Hey @PKlumpp apologies I read your message Incorrectly. Thanks, @ftyers and @bozden for responding

3 Likes

I’d suppose many top contributors would be registered. But if one records 1000 sentences these sets only will have a single recording, am I correct?

Are there any statistics showing how many recordings are done by registered volunteers and how many are done per session?

1 Like

Each test/train/dev set is generated non-deterministically, meaning that they will vary from release to release even for minor updates. This is to avoid reproducing and perpetuating any demographic skews in each subsequent set.

The changing sets make them not very useful for comparing between releases, and for using pretrained models such as the publicly available XSLR model (https://arxiv.org/pdf/2006.13979.pdf) which is trained on the November 2019 CommonVoice. This is why I do my own split that is consistent between releases, based on a hash of the user ID, as do the authors of the XSLR model, also excluding duplicate prompts. XSLR uses the same splits as Rivière et al, which are publicly available. I don’t see the connection with demographics, assuming you let each set grow as new speakers are added over time.

As I’ve requested before, it would be great to have at least a “guest/not guest” flag for each user or session. Failing this, I agree that stats on guest vs. not would be useful. What would be better (for the data) is to encourage or require logging in.

2 Likes

I don’t see the connection with demographics, assuming you let each set grow as new speakers are added over time.

Imagine that in release 1.0 you have 20% female and 80% male voices. You establish a test set. Then in release 2.0 you have 40% female and 60% male voices. You maintain the previous test set, you still have the old distribution. If you let each set grow organically, insisting that all the previous recordings (20% female and 80% male be included) then you will potentially have fewer new female speakers (either in the training set or the test/dev sets). Does that make sense? Note that there is an additional issue on this subject regarding multiple recordings of the same sentence here.

I’d add that this is something that is being discussed and worked on at the moment, so watch this space :slight_smile:

As I’ve requested before, it would be great to have at least a “guest/not guest” flag for each user or session.

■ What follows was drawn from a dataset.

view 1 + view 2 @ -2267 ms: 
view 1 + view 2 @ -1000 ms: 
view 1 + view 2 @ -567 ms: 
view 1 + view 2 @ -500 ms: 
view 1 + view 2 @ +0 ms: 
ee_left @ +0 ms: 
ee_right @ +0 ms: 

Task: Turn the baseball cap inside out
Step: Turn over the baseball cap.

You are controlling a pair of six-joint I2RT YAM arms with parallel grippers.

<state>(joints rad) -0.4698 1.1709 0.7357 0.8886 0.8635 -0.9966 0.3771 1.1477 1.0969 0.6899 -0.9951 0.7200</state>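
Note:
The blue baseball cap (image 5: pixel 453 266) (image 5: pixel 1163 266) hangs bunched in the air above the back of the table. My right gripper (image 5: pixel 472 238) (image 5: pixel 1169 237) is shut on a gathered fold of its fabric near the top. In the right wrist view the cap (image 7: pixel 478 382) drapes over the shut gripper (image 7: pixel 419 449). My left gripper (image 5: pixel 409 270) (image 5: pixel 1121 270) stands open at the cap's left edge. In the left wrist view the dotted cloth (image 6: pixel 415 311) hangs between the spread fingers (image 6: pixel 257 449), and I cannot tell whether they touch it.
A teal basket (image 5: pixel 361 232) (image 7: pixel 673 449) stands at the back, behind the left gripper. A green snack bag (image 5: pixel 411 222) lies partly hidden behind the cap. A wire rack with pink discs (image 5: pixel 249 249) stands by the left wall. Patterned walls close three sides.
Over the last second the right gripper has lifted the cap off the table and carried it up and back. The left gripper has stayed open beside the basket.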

This definitely makes sense, but would require substantial engineering effort. You can do the same thing by just looking at the demographics column. If they have filled it out you know that they are logged in (with a profile), if they haven’t, probably they are not logged in.

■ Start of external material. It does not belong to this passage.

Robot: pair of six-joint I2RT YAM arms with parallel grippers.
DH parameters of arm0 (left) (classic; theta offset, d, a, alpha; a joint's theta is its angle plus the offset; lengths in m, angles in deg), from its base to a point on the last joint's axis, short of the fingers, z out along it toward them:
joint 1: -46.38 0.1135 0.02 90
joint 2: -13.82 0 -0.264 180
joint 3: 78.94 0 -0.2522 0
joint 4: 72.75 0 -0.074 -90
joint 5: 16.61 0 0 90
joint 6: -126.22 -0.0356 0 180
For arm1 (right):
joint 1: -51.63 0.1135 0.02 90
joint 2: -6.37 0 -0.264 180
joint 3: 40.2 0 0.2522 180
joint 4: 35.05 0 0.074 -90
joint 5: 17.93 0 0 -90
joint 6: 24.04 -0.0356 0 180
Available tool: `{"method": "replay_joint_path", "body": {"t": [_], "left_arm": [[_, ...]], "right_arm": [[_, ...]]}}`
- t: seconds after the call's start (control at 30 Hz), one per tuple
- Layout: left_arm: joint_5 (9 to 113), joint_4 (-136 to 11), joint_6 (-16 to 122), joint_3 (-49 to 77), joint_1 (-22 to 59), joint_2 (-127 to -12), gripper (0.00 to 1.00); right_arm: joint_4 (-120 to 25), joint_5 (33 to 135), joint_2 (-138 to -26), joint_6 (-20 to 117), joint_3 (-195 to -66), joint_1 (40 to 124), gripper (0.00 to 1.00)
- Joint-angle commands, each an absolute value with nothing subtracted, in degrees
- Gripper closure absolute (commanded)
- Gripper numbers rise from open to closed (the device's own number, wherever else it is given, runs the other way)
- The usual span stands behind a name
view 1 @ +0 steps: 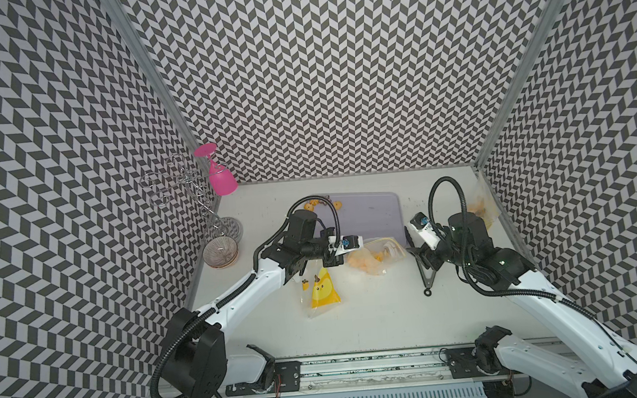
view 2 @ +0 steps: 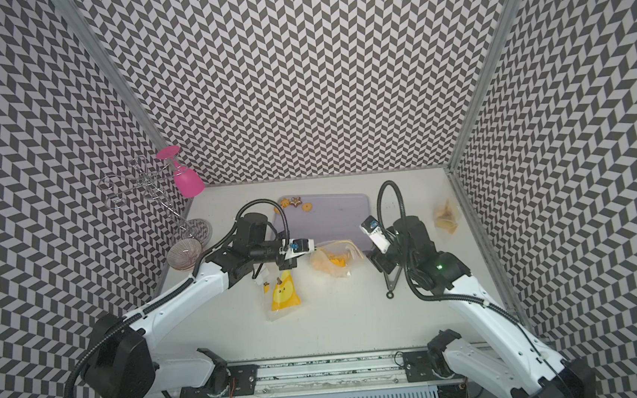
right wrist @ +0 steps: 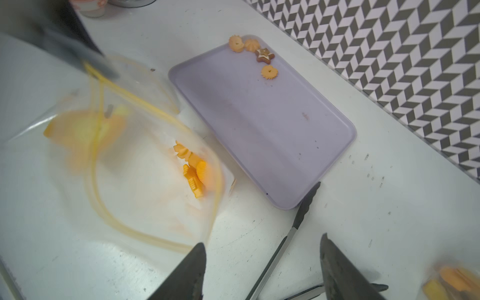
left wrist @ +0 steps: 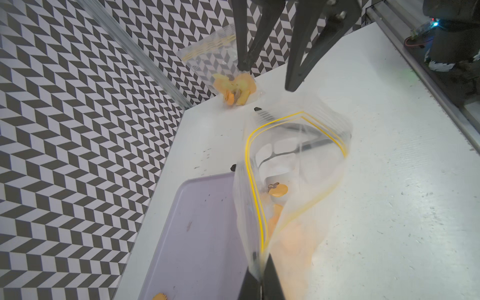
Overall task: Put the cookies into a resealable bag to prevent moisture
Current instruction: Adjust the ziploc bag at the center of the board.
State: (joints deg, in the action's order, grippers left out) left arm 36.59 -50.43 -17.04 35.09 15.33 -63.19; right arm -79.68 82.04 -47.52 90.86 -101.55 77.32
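While the left tool (left wrist: pixel 259 270) pinched the rim of the bag (left wrist: pixel 322 130) near the tray (right wrist: pixel 259 130), the right tool (right wrist: pixel 262 240), wide and empty over the tongs (right wrist: pixel 298 220), had best grip them mid-handle for the four cookies (right wrist: pixel 259 54) in its far left corner.

Four small orange-yellow toy cookies (view 2: pixel 296 201), round and flower-shaped and one topped with a brown star, lay clustered in the 11 o'clock corner of the lilac tray (view 2: pixel 334 222). Several more lay heaped inside the clear resealable plastic bag (view 2: pixel 326 263) with the yellow zip line. It sat on the counter (view 2: pixel 357 313) at the tray's 6 o'clock, its mouth gaping open.
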Motion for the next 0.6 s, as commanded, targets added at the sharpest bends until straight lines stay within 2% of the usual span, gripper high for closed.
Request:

What would be better (for the data) is to encourage or require logging in.

I think requiring people to log in is completely unreasonable.

1 Like

@ftyers, what about registered people with no info on gender and/or age? How do you deal with these?

If you let each set grow organically, insisting that all the previous recordings (20% female and 80% male be included) then you will potentially have fewer new female speakers (either in the training set or the test/dev sets). Does that make sense?

No I don’t think that makes sense. If you use a consistent hash function to bin the speakers into sets, then statistically, all the sets will tend towards the same demographic distribution. As new speakers are added, the demographics of each set will change along with the dataset-wide demographics.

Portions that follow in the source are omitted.